■ **Recorded information**:

▽

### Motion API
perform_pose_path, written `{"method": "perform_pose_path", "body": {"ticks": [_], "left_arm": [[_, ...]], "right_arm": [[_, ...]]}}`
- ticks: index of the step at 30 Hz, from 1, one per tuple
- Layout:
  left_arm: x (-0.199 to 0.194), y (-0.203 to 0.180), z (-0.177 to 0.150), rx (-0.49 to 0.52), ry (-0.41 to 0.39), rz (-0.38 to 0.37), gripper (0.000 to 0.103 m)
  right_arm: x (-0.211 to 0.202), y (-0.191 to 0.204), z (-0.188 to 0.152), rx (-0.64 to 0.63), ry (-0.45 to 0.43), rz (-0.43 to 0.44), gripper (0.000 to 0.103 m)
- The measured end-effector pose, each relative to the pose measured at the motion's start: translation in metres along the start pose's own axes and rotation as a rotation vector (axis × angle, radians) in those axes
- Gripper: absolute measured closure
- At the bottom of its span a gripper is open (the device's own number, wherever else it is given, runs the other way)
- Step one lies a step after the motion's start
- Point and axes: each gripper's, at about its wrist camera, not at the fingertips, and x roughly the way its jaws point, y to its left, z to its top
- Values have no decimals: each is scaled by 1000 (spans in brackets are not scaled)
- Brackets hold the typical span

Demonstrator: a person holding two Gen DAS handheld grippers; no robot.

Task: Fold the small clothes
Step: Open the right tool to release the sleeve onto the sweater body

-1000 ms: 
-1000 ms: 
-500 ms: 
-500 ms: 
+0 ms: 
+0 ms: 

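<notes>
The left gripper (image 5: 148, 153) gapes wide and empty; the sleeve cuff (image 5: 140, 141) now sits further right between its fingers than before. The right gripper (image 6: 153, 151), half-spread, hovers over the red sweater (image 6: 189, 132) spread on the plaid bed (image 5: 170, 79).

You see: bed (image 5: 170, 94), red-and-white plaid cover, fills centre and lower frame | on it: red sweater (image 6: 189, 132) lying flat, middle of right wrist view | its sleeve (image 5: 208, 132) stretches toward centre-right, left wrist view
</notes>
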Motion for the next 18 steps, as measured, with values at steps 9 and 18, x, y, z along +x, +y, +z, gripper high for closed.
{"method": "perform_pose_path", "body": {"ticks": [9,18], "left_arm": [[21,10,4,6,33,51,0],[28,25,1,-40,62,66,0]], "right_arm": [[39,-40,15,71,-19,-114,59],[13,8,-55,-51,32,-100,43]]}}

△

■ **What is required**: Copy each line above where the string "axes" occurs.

■ **Answer box**:
- The measured end-effector pose, each relative to the pose measured at the motion's start: translation in metres along the start pose's own axes and rotation as a rotation vector (axis × angle, radians) in those axes
- Point and axes: each gripper's, at about its wrist camera, not at the fingertips, and x roughly the way its jaws point, y to its left, z to its top

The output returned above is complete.